Le problème, pour moi, le téléspectateur réticent, était ailleurs: dans ce sentiment bizarre de se retrouver devant une France désemparée, sans autre porte-parole que «Baba», l’ex-animateur du Club Med reconverti en seigneur de l’audimat et en baromètre de la nation.
Le plus terrible est que son émission, bien calée, était meilleure que toutes celles consacrées à la criminalité et aux problèmes d’immigration sur les autres chaînes françaises, en particulier sur les chaînes d’information continue. Voilà ce qui faisait mal. Finir par trouver que «Baba» le bateleur pose de meilleures questions que les journalistes. Finir par apprécier que «Baba» réussisse à donner la parole à des Français blessés dans leur chair, sans dérapage sur le plateau. Reconnaître que «Baba» sait écouter, lorsque Gérald Darmanin, héritier politique de Nicolas Sarkozy, raconte ses années de maire à Tourcoing, au contact des réalités – ou le quotidien de son ministère.
Ce qui ne fonctionne plus en France
Ce qui ne fonctionne plus en France était là, devant moi, chez Hanouna, alias «Baba». Lui, l’agitateur cathodique prompt à surfer sur la vague d’inquiétude ambiante, savait jeudi trouver les mots que d’autres ne trouvent plus pour établir encore des ponts et permettre l’échange entre les responsables politiques et leurs administrés.

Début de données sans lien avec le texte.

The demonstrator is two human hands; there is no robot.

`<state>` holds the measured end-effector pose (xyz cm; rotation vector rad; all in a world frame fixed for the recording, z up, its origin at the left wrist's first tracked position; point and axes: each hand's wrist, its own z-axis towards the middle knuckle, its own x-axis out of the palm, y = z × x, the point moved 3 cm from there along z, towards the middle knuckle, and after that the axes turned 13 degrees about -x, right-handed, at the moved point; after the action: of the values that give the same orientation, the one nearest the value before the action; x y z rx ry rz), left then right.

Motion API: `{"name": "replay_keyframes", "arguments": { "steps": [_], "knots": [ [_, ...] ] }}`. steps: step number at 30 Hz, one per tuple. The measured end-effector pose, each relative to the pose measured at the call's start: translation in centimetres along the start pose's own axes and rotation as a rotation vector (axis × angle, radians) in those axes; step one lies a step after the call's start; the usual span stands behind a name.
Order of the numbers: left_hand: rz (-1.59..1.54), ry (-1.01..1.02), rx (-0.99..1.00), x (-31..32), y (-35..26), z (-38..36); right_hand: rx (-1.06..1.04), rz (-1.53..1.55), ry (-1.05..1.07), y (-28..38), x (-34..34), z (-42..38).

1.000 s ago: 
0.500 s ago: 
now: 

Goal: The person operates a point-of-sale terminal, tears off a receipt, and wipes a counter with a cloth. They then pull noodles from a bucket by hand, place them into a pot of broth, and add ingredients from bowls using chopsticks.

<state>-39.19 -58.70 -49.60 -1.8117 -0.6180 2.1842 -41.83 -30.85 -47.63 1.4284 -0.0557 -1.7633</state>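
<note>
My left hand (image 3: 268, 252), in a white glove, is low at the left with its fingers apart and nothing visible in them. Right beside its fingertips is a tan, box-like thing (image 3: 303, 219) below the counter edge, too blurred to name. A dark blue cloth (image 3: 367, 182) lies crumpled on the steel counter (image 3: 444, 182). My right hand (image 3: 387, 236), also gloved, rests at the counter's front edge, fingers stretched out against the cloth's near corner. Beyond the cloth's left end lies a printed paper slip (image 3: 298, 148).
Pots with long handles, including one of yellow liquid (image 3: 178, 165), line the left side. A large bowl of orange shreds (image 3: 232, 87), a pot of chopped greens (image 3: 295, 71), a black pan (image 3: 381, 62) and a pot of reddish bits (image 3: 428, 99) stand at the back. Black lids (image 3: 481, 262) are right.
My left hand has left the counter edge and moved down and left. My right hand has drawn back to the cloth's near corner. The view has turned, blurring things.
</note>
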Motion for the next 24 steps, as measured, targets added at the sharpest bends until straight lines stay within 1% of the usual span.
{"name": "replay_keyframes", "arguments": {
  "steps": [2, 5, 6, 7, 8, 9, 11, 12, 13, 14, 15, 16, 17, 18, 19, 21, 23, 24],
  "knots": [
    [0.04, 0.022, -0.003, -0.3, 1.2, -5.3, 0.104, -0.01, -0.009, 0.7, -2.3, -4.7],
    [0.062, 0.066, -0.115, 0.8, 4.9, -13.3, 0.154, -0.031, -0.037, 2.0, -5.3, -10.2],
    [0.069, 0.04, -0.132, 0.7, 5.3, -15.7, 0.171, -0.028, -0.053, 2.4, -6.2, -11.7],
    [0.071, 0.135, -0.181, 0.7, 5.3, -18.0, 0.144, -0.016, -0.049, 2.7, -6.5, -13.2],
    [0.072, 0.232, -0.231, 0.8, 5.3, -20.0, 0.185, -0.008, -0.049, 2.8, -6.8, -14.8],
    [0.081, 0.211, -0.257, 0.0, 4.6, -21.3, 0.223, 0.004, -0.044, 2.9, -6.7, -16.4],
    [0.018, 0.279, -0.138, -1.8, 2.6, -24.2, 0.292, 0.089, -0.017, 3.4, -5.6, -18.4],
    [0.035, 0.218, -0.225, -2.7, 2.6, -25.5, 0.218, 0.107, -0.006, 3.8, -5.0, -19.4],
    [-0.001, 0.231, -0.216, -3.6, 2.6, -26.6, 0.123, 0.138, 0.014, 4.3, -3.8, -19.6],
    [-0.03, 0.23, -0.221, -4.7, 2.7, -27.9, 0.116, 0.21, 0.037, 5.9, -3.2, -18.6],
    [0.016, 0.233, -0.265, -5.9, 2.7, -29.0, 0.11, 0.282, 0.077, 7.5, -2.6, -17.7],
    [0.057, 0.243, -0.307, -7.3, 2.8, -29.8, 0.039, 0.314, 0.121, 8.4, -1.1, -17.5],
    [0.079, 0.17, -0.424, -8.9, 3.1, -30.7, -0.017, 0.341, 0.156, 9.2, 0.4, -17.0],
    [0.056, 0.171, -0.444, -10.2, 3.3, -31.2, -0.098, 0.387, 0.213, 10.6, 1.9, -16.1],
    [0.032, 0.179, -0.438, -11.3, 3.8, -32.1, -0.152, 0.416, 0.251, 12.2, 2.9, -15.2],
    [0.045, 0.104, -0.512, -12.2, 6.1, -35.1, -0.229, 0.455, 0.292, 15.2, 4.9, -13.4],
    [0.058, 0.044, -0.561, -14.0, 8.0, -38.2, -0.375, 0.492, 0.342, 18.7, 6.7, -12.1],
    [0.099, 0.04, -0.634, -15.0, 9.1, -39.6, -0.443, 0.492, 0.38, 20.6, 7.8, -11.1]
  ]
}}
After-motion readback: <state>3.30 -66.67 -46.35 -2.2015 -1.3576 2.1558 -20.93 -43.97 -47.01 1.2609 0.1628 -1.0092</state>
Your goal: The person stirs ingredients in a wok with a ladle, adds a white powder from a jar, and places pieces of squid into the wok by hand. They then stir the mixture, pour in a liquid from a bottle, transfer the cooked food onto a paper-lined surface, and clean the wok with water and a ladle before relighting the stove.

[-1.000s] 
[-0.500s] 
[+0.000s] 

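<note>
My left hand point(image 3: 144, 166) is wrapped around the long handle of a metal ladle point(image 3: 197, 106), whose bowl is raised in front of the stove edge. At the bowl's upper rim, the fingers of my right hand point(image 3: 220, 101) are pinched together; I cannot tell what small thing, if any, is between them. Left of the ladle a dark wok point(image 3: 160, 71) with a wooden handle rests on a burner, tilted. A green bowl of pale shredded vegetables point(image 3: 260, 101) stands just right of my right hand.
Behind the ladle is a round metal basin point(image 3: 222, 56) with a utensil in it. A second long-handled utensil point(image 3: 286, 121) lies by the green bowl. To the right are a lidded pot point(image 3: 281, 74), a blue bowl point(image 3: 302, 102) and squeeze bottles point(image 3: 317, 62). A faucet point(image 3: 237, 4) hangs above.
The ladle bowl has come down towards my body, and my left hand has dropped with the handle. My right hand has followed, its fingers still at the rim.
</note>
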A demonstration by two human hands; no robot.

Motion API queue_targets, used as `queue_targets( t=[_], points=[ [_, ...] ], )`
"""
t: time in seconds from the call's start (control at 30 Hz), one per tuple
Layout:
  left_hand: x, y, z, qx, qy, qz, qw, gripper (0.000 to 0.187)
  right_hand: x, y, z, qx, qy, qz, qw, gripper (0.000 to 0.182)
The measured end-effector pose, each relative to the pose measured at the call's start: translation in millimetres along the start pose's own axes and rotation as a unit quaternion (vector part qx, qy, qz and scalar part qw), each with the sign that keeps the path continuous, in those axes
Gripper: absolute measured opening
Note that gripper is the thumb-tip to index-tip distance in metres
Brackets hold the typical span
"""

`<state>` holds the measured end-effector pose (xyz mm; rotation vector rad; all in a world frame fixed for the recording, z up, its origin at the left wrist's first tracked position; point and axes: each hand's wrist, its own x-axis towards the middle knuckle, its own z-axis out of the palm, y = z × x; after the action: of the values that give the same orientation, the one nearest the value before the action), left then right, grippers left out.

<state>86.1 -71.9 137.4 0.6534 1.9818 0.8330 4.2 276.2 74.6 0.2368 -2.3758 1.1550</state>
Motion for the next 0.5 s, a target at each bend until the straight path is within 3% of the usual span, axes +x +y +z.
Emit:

J’ai continué de regarder l’émission en repensant aux sondages qui, régulièrement, témoignent de la défiance d’une partie de la population envers les médias traditionnels. Et j’ai compris pourquoi le candidat Emmanuel Macron a refusé, durant la campagne présidentielle, de se retrouver devant «Baba»: parce qu’il est impossible pour un responsable politique au pouvoir, dans un tel débat, de ne pas se retrouver coupable. «Baba» cuisine les peurs. Il ne les décuple pas. Il les distille. Il les détaille. Il les accommode. Le fond de sauce de son talk-show est non dit, mais évident: la France fait aujourd’hui face à un grand délitement.
«Face à Baba» et la question du crack à Paris
Ce que lui ont dit les Français
J’ai aussi mieux compris, après deux heures passées à regarder Gérald Darmanin se tirer plutôt bien de ce «Face à Baba», pourquoi Cyril Hanouna a publié l’an dernier un livre intitulé «Ce que m’ont dit les Français» (Ed. Fayard, 2021). Et pourquoi quelques commentateurs ont tout de suite décelé dans cet ouvrage l’ombre d’un appétit politique.
«Baba» a, mieux que quiconque, compris comment fonctionne la France. Il utilise sans merci son scalpel télévisuel. Il triture le pays, mi-rigolard, mi-vachard, avec attention et professionnalisme, donnant la parole aux politiques, mais déroulant le tapis rouge à tous ceux pour qui «rien ne va plus» dans la France de 2022. «Baba» est une sorte de caïd du bon sens. Le premier degré est son univers. Il veut des réponses à toutes les questions et, ce faisant, il démontre que les politiciens ont de plus en plus de peine à en fournir.
«Baba» est un catalyseur de désespoirs. Son émission de jeudi soir était fort réussie et plutôt digne. Dont acte. Mais elle faisait carrément froid dans le dos.